The sumptuousness, chromatic richness and the structural complexity are also and above all found in the pastry known all over the world, Cannolo. Next to it, the less well known Cassata deserves a place of honor.
This seduction of flavor, even induced the nuns of the female monasteries to dedicate themselves to the creation of rich and imaginative sweets. Even today, in a cloistered monastery in the heart of Palermo, this ancient confectionery tradition survives. Going up the stairs and entering the old kitchen, you find yourself in front of a triumph of colors and smells and there, displayed in a corner, lays the magnificent cannolo.The crust is crisped according to tradition, the ricotta is sublime and closing your eyes you let yourself be dragged into the carousel of flavors.
Walking through the streets of the cities, an inviting perfume pushes us to get acquainted with Arancina, a small timbale of which there are a hundred variations, both in the ingredients and in shape. This delicious street food is enjoyed throughout the world.

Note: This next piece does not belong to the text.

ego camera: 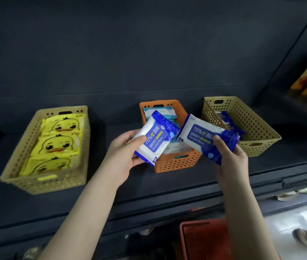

The tradition of viticulture in Sicily dates from prehistoric times. The chemical analysis of jars found near Sciacca and Caltagirone, going back to the Copper Age, reveals that they contained wine.
The impulse to viticulture was the work of the Phoenicians and the Greeks then spread it throughout the region.
In the modern era, in 1773, thanks to the experience of an English merchant, Marsala was born, the first DOC wine in our history.
Sicily produces excellent white and red wines, some from autochthonous grapes such as: Catarratto, fragrant with white flowers; Grillo, with a tropical aroma with hints of jasmine and white flowers; Inzolia, one of the finest white wines with a fruity aroma and vanilla notes; Nero d’Avola, markedly alcoholic with hints of berry, cherry, plum and spicy notes; the rare Zibibbo, sweet wine with a fruity flavor with notes of almond and orange blossom; and red or white Malvasia, a fortified wine with an intense aroma.
Other famous dessert wines are the Passito di Pantelleria, with a hint of fruit, orange blossom, almond, and ginger, also Moscato di Noto and Siracusa, that hold an aromatic taste with unmistakable notes of citrus, honey and candied fruit.
Sicily, with its long and multifaceted history of people in movement, is a land that knows how to welcome everyone as like family. Here, you never feel out of place because of the warmth of its people, the beauty of nature, its art and its gastronomic delights.